Rates of CO(2) assimilation and steady state chlorophyll a fluorescence were measured simultaneously at different intercellular partial pressures of CO(2) in attached cotton (Gossypium hirsutum L. cv Deltapine 16) leaves at 25 degrees C. Electron transport activity for CO(2) assimilation plus photorespiration was calculated for these experiments.

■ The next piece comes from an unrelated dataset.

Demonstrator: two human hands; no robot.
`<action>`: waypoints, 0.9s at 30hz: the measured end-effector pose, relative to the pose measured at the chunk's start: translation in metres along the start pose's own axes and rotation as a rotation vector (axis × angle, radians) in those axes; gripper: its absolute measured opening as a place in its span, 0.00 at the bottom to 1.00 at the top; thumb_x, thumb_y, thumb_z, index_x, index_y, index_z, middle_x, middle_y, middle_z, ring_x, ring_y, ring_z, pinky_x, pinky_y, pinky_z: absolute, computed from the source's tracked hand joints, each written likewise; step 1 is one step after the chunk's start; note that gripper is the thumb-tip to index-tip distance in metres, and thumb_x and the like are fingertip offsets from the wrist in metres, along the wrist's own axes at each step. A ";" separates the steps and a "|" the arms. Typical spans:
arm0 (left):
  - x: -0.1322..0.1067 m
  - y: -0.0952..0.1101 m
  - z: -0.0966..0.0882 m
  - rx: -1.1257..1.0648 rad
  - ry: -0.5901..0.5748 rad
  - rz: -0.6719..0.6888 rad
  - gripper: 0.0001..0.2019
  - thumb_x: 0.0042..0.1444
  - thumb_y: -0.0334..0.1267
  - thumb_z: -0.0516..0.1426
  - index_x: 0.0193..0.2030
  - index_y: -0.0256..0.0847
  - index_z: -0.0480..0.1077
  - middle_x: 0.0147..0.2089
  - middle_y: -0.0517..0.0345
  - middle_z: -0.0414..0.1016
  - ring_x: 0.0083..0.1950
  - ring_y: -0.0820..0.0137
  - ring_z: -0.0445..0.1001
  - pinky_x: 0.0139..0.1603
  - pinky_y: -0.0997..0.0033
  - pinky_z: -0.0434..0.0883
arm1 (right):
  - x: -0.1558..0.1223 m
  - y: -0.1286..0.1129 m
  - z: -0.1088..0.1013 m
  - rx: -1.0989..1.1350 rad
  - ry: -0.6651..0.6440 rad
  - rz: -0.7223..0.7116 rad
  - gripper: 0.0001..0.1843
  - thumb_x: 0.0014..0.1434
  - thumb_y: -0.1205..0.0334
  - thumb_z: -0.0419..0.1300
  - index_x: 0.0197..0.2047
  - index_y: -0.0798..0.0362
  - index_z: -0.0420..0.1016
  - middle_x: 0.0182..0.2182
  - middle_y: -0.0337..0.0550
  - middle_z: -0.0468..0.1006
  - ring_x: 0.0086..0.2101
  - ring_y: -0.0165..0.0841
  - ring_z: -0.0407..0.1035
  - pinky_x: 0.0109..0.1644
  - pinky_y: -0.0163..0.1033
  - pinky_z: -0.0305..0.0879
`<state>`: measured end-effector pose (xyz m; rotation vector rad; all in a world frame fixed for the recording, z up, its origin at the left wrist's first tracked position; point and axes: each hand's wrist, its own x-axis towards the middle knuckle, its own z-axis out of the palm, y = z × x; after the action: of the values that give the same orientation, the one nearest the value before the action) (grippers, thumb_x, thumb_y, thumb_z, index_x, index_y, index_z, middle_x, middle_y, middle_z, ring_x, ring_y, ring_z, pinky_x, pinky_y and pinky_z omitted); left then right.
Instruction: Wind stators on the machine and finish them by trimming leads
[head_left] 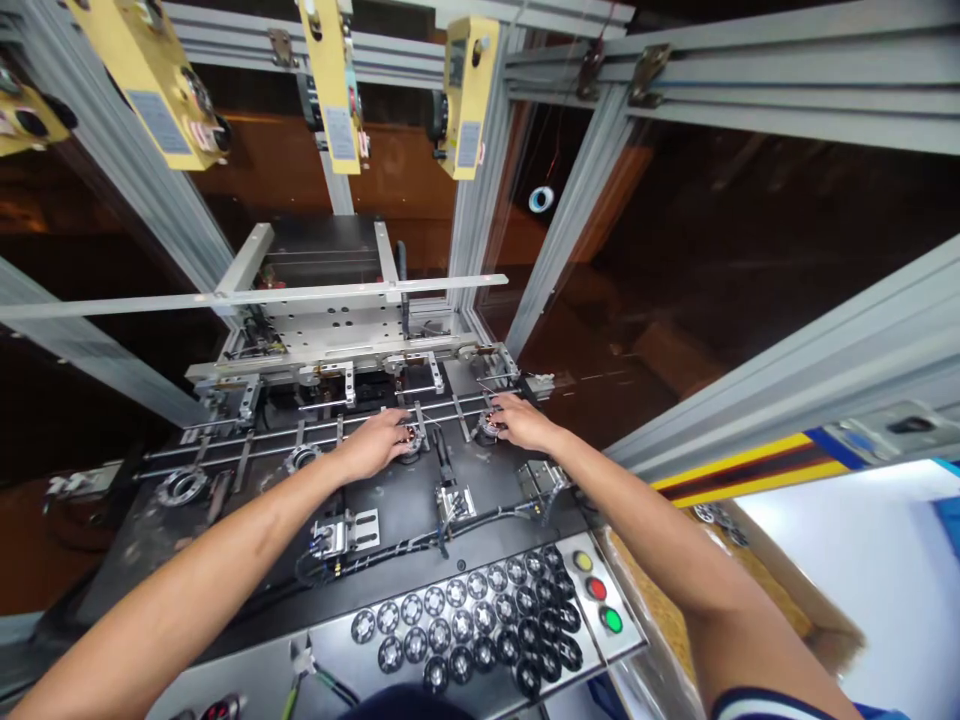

Under light saturating (1750 microeinsteins per square meter per second) and light limiting (700 microeinsteins per square meter per second) conditions there was a good correlation between fluorescence and the calculated electron transport activity at 19 and 200 millibars O(2), and between fluorescence and rates of CO(2) assimilation at 19 millibars but not 200 millibars O(2). The values of fluorescence measured at about 220 microbars intercellular CO(2) were not greatly affected by increasing O(2) from 19 to 800 millibars. Fluorescence increased with light intensity at any one intercellular CO(2) partial pressure. But the values obtained for fluorescence, expressed as a ratio of the maximum fluorescence obtained in DCMU-treated tissue, over the same range of CO(2) partial pressure at 500 microeinsteins per square meter per second were similar to those obtained at 1000 and 2000 microeinsteins per square meter per second. There were two phases in the observed correlation between fluorescence and calculated electron transport activity: an initial inverse relationship at low CO(2) partial pressures which reversed to a positive correlation at higher values of CO(2) partial pressures. Similar results were observed in the C(3) species Helianthus annuus L., Phaseolus vulgaris L., and Brassica chinensis. In all C(4) species (Zea mays L., Sorghum bicolor L., Panicum maximum Jacq., Amaranthus edulis Speg., and Echinochloa frumentacea [Roxb.] Link) examined changes in fluorescence were directly correlated with changes in CO(2) assimilation rates. The nature and the extent to which Q (primary quencher) and high-energy state (q(E)) quenching function in determining the steady state fluorescence obtained during photosynthesis in leaves is discussed.